Algebra – 28 (CAT-2005)

Let n! = 1*2*3*...n, for integer n ≥ 1. If p = 1!(2*2!) + (3*3!) + (4*4!) +.....(10*10!), then p+2 when divided by 11! Leaves a remainder of _____
(1)10               (2)0                 (3)7                 (4)1
Solution follows here:
Solution:
Apply a small trick here. 2*2! Can be simplified as (3-1)2!, which can in turn be simplified as 3!-2!. Now apply this logic to all the terms and then it will get simplified as follows:
p = 1!(2*2!) + (3*3!) + (4*4!) +.....(10*10!)
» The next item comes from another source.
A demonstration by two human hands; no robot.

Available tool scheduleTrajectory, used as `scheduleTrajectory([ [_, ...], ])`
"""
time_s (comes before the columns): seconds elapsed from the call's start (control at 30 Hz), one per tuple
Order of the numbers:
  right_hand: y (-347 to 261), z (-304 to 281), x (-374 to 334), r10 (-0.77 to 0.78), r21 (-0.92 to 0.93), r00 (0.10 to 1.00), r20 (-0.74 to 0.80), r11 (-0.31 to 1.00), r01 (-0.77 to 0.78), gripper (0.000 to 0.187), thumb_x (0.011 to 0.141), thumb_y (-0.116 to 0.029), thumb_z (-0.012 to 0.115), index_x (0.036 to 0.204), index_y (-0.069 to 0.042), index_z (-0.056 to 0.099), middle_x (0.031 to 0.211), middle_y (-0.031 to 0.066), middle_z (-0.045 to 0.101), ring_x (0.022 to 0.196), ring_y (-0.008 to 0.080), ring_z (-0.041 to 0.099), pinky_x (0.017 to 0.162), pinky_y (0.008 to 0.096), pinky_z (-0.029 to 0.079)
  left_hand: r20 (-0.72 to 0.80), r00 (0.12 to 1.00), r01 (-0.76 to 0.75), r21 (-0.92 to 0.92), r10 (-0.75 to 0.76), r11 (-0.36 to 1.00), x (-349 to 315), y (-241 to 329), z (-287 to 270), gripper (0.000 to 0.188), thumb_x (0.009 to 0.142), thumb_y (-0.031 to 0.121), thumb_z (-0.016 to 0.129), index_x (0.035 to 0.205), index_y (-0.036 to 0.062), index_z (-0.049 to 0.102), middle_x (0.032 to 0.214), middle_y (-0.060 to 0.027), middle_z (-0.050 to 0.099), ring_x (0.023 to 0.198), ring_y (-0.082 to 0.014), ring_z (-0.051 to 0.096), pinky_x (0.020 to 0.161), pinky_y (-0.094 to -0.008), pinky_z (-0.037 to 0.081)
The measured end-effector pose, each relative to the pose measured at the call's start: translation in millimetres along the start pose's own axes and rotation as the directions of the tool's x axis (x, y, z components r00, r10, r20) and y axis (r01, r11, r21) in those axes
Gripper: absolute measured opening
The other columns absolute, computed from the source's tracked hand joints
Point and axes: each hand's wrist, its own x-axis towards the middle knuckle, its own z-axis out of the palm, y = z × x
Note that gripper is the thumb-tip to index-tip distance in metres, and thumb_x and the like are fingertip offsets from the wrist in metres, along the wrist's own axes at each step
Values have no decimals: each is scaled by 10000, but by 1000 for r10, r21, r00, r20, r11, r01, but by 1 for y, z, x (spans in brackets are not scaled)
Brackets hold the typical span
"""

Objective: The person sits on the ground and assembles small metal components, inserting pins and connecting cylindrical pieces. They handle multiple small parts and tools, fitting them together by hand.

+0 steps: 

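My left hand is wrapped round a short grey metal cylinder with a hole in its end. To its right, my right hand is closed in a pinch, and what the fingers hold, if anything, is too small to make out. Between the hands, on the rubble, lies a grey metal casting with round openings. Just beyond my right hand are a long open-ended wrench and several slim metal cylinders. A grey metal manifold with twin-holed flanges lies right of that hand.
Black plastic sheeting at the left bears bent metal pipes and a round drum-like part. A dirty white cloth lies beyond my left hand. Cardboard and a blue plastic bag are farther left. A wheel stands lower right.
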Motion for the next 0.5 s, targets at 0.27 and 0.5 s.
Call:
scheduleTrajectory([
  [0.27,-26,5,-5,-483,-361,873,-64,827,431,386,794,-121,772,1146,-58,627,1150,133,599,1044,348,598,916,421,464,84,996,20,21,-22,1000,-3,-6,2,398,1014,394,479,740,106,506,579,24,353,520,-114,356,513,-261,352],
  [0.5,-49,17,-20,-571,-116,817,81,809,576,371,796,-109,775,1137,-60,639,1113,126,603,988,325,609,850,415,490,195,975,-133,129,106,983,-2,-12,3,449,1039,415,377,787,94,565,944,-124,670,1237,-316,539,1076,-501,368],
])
= (2*2!) + (3*3!) + (4*4!) +.....(10*10!)
= {(3-1)*2!} + {(4-1)*3!} + {(5-1)*4!} +.....{(11-1)*10!}
= {(3*2!) – 2!} + {(4*3!) – 3!} + {(5*4!) – 4!}  +............{(11*10!) – 10!}
= (3! + 4! + 5! +....+11!) – (2! + 3! + 4! + .....+10!)
= 11! – 2! = 11! – 2
=> p+2 = 11!

So, if p+2 is divided with 11!,  it leaves a remainder of zero
Answer (2)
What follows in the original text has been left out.